_Task instructions_
Report each line below that carries the word "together".

_Extracted data_
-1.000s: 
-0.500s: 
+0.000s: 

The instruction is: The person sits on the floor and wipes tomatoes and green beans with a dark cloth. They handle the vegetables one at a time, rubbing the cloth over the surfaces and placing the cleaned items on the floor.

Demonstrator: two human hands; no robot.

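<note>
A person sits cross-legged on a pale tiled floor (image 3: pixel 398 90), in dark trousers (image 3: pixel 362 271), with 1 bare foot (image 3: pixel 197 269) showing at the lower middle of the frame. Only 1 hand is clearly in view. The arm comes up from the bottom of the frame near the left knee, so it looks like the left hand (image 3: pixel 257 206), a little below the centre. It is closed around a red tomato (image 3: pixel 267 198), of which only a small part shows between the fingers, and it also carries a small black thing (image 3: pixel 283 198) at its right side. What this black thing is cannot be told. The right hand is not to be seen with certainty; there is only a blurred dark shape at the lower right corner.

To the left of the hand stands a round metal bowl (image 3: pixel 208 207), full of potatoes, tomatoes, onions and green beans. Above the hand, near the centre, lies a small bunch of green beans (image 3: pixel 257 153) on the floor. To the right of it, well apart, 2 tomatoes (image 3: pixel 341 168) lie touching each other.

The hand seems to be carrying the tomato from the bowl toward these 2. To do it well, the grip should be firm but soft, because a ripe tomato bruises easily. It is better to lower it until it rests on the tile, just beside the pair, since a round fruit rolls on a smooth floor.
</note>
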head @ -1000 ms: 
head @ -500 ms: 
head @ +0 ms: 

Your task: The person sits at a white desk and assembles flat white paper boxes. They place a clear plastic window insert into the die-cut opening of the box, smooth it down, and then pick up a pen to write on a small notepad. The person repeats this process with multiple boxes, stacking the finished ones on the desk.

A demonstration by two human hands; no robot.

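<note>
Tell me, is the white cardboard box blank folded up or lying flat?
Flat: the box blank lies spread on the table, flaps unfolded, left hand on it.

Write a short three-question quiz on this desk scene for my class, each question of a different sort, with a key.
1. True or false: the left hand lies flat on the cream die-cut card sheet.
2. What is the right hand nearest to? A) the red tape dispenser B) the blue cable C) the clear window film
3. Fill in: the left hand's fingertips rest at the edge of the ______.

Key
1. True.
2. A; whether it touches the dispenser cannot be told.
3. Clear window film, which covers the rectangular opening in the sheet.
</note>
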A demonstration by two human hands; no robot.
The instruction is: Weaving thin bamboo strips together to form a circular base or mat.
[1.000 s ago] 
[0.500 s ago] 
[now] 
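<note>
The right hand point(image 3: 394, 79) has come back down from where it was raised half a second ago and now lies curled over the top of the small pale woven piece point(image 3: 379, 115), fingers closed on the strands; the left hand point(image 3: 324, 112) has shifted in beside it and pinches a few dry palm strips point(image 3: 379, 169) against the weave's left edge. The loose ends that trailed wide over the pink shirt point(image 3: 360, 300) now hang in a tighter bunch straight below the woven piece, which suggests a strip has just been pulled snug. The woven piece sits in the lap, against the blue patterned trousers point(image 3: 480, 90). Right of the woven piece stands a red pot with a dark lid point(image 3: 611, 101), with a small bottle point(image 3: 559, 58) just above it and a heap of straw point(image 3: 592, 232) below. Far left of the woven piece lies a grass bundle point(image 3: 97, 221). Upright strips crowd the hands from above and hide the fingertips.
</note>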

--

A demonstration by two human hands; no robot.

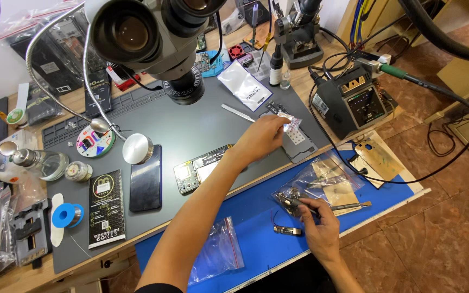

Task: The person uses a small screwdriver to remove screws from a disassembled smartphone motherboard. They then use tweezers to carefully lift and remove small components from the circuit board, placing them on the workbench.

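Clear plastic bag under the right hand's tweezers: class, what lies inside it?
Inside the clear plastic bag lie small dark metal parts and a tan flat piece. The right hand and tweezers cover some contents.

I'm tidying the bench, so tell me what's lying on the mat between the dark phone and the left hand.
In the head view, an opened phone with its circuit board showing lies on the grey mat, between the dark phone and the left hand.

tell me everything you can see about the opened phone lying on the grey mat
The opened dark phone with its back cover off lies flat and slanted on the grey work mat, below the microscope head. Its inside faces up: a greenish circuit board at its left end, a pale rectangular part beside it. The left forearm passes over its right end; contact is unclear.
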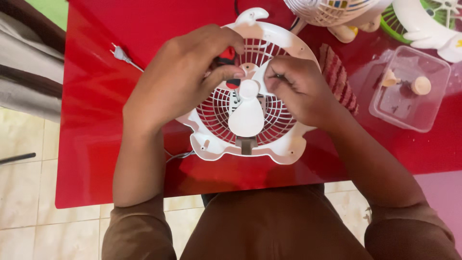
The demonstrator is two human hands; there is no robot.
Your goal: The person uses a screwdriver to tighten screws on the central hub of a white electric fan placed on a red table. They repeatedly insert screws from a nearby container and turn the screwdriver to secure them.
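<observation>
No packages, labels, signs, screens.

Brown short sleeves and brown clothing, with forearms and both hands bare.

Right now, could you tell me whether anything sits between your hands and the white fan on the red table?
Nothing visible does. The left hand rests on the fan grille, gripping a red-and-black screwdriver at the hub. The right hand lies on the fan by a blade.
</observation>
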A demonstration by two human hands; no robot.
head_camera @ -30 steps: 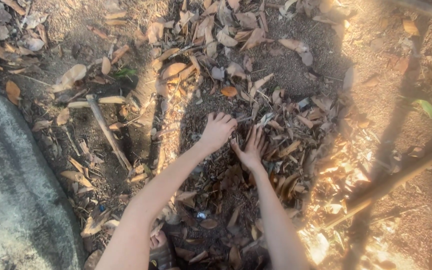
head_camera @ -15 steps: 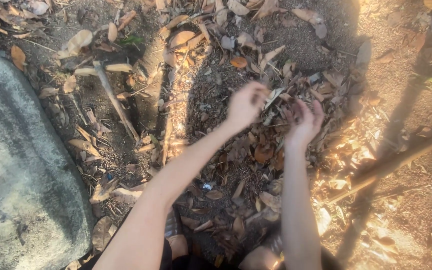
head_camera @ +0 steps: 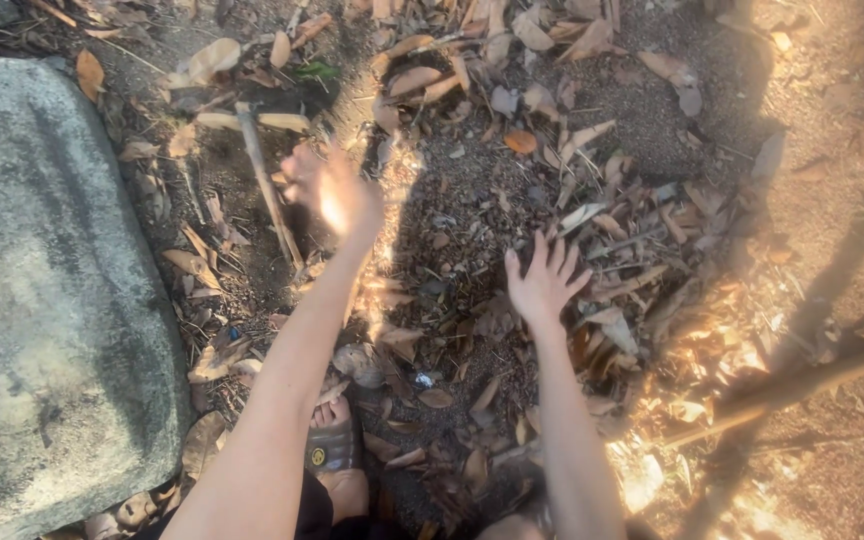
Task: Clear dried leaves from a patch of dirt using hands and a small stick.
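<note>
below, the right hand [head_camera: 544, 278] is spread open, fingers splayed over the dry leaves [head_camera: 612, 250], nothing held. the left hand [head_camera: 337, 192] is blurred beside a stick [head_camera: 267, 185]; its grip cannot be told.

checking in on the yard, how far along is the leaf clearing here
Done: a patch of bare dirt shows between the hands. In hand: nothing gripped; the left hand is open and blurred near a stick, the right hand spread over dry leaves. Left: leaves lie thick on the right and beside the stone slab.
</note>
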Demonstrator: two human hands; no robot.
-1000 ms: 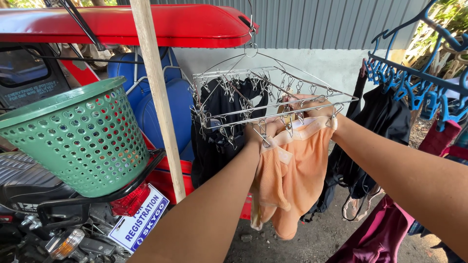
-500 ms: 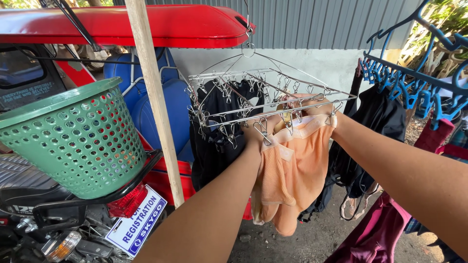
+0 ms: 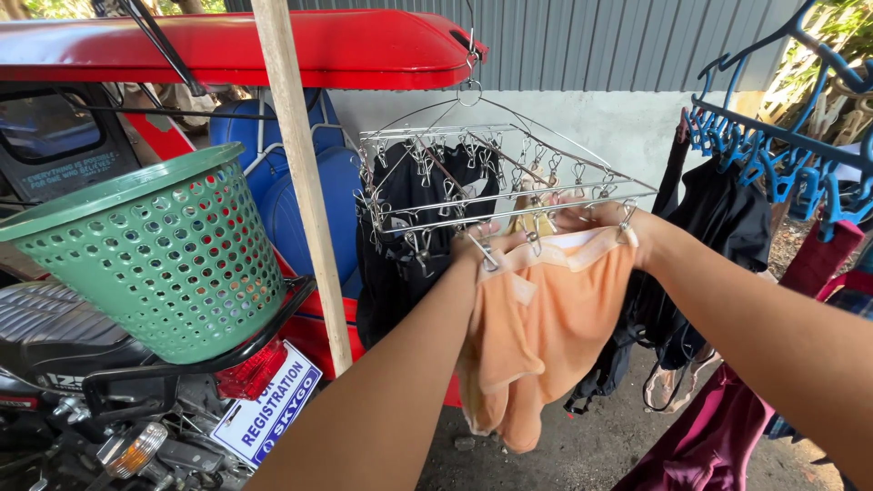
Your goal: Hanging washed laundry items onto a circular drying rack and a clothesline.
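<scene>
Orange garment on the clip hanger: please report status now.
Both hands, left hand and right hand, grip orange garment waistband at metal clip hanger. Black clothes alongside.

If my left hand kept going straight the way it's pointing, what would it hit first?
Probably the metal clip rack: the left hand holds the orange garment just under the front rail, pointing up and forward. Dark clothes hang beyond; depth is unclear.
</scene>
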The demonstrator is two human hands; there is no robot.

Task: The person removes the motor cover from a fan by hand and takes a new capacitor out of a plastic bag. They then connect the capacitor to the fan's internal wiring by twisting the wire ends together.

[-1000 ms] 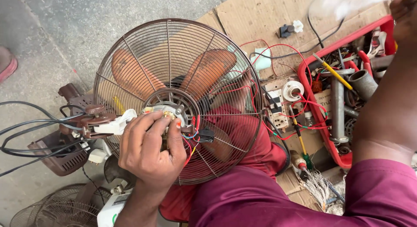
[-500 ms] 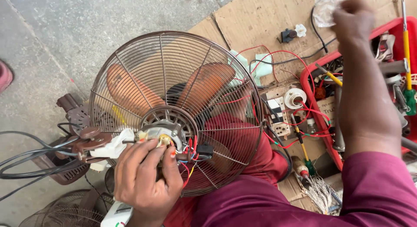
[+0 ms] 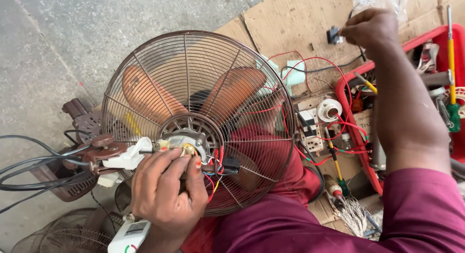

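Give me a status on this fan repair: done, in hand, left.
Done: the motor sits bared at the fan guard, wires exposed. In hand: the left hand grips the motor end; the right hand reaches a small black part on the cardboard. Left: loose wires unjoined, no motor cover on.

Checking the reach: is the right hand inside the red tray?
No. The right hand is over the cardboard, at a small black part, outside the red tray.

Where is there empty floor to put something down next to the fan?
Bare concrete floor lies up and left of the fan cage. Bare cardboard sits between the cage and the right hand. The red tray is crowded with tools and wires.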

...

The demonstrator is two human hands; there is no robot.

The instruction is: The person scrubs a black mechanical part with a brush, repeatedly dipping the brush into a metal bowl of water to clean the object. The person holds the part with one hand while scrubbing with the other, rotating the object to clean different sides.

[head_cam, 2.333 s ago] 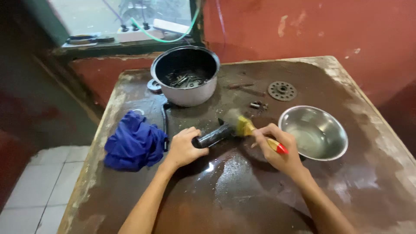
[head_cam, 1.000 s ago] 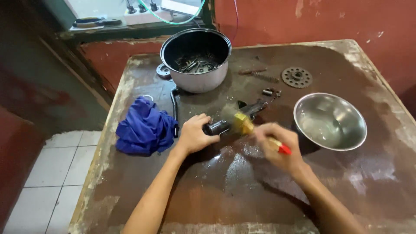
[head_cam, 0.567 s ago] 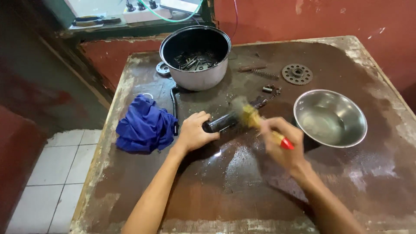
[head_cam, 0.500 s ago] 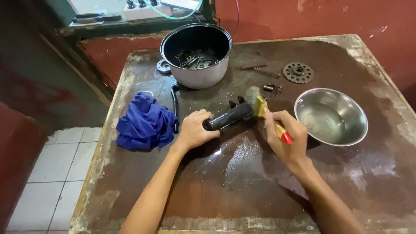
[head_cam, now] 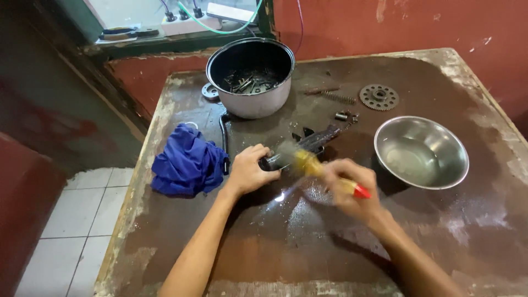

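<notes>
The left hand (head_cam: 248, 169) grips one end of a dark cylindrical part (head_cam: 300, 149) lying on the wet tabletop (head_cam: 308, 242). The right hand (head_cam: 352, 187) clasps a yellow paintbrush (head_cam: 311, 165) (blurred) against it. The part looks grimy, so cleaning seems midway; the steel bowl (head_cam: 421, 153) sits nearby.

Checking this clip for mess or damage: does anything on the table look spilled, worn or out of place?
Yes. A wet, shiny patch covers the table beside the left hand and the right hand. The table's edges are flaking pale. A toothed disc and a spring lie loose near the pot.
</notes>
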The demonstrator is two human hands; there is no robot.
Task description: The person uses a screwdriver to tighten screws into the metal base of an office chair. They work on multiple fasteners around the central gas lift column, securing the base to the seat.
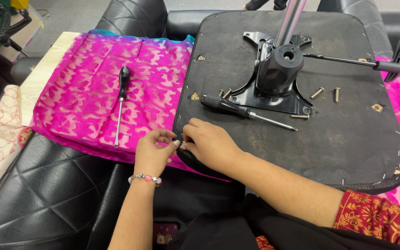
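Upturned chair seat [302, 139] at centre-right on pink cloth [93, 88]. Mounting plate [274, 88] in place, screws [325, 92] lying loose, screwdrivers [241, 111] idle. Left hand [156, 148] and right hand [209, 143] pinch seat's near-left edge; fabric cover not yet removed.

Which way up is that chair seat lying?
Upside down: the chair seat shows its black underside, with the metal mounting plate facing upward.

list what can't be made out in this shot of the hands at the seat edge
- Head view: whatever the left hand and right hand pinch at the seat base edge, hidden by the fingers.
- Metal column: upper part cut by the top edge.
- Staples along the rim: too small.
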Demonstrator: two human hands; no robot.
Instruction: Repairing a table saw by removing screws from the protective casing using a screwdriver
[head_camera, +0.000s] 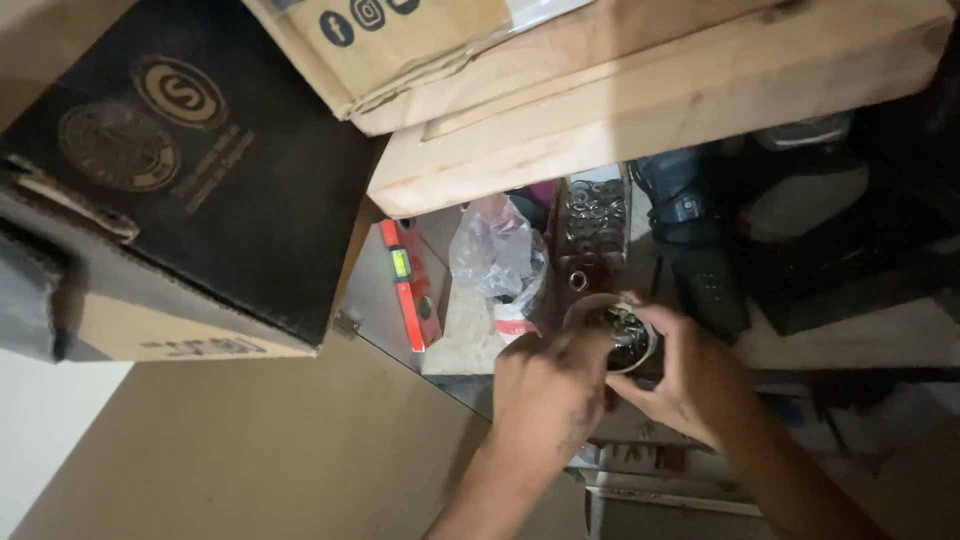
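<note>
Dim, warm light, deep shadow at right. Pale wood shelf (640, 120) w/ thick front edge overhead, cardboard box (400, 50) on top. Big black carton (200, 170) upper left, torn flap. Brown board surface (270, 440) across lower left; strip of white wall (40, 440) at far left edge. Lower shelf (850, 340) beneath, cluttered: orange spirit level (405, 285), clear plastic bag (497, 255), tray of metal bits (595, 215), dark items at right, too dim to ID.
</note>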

_Result for this task_
The instruction is: Weaving thin bamboo strips together to form a circular base or mat.
Task: The person removes the motor cover from a fan by hand and takes a new capacitor out of a plastic bag. They then connect the capacitor to the fan's internal wiring by twisting the wire ends together.

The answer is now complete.